The whole body of the law is one thing. It matters not whether a provision of law be found in the express declaration of the Legislature in the form of a statute, commanding, forbidding or allowing a certain thing, or whether it be found in the general powers of the court or in that great body of our laws known as the common law or in the Constitution. All of the provisions of law, wherever found, are binding upon all. And in this body of our laws is found the power, and likewise the duty, of a court which is approached by a petitioner with certain evidence, asking for certain rights, which has compelled the courts to act as they have in the issuance of injunctions. When the property rights of any person who has the right to resort to the jurisdiction of the courts of Massachusetts are being injured and seriously threatened, it is the right of that person to petition the court for relief. When that person presents to the justice of the court evidence upon which the court finds as a fact that such property rights are being injured and seriously threatened and are in imminent danger of being violated and injured in a manner which leaves no adequate remedy, it is not discretionary with that justice, in the sense that he may do as he pleases, to issue or not to issue an injunction restraining such injury. It may be his duty as much to issue that injunction, under such circumstances, as it is the duty of a soldier, when properly commanded by his superior, to level his gun at his fellow-man, and it may be very distasteful. In the law

today is as plainly written as is possible: It is the duty of the judge who, having determined, upon the evidence presented before him, that such rights as the law says it is the duty of the courts to guard have been violated and are being violated, and irreparable injury thereto is imminent, to issue the court's injunction restraining the wrongdoing. It is in no sense discretionary with him, whether he will use the power given him to protect the rights of our citizens from irreparable injury in such case. It is his duty. Any possible discretion which the judge has in this matter is not a whimsical discretion in the sense that he can, after determining what the rights of the parties are, and what his duty to them is, do as he pleases about performing that duty. To fail to do his duty would of course be misconduct. His likes and dislikes ought not influence his actions. His discretion is so circumscribed by law and rules of procedure that he is not at liberty to do else than that which he shall determine is the duty of any judge under the law and all the circumstances.

It is impossible, and it would be unwise, to cover the whole field of wrongdoing by criminal statutes and provisions. In that field of wrongdoing not so covered it is made the duty of the justices of the courts of equity to as far protect against wrongdoing as it is the intention of the criminal law to prevent wrongdoing within its field. Our courts have been set up with that thought in mind; upon the judge has been put that burden and duty, and he has no choice in the matter when the facts call for the use of the court's power. A justice sitting on the bench may personally lament that our divorce laws are as they are; but when a petition for a divorce is presented, and a case made out upon the evidence, he has no discretion as to whether he will or will not issue a decree for divorce. And so in the petition for an injunction; duty, not discretion, must be and is his line of conduct.

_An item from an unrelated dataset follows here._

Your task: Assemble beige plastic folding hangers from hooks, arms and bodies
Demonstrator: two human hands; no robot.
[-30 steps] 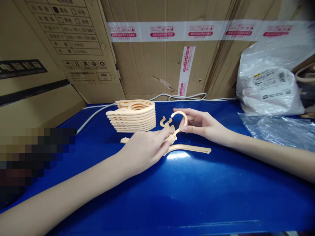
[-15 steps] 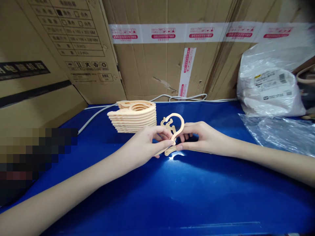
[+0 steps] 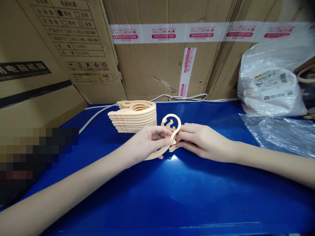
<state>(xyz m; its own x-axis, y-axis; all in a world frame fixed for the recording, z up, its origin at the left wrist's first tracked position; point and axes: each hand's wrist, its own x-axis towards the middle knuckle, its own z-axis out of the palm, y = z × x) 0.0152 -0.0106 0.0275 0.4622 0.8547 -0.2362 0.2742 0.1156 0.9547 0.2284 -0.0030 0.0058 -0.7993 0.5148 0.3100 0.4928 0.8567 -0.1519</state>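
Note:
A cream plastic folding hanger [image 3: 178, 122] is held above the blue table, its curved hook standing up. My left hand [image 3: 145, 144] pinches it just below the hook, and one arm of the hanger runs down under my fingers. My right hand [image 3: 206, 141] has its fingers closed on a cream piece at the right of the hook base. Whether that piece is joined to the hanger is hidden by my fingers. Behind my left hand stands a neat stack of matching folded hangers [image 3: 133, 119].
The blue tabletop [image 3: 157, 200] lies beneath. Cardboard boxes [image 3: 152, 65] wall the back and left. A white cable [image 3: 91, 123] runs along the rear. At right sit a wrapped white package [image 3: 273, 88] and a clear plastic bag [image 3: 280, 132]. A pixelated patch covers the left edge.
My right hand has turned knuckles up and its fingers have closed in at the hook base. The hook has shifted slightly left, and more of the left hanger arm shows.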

Therefore, the judges cannot honestly, if they would, change the law in reference to the issuance of injunctions, nor prevent their issuance on the presentation of certain evidence. The Legislature alone can remedy the situation if it needs remedying.

The equity power has existed in our courts since they were

first established. The right of the individual to ask and receive the aid of the court to protect him in his rights when they are being violated has been co-existent. Yet no case is shown or known to the committee in which the courts have issued injunctions when the evidence presented did not warrant the issuance of an injunction under the law as it is; nor has any case been testified of in which, for the violation of the injunction, punishment has been imposed such, as men would generally agree was too severe; nor has any case been presented in which a judge has found a violation of the injunction to have been committed, in which a jury would not probably have so found.

The question involved is in no sense a question of the personnel of our judges, of which Massachusetts has now, as it has always had, just cause to be proud.

Should the Legislature do anything about it, and, if so, what may it do wisely to limit the scope or use of the injunction, that conditions may be bettered, and to prevent the growth of any possible existing feeling on the part of a class of our citizens, whose rights stand equal to all others before the law, that the courts are set against them?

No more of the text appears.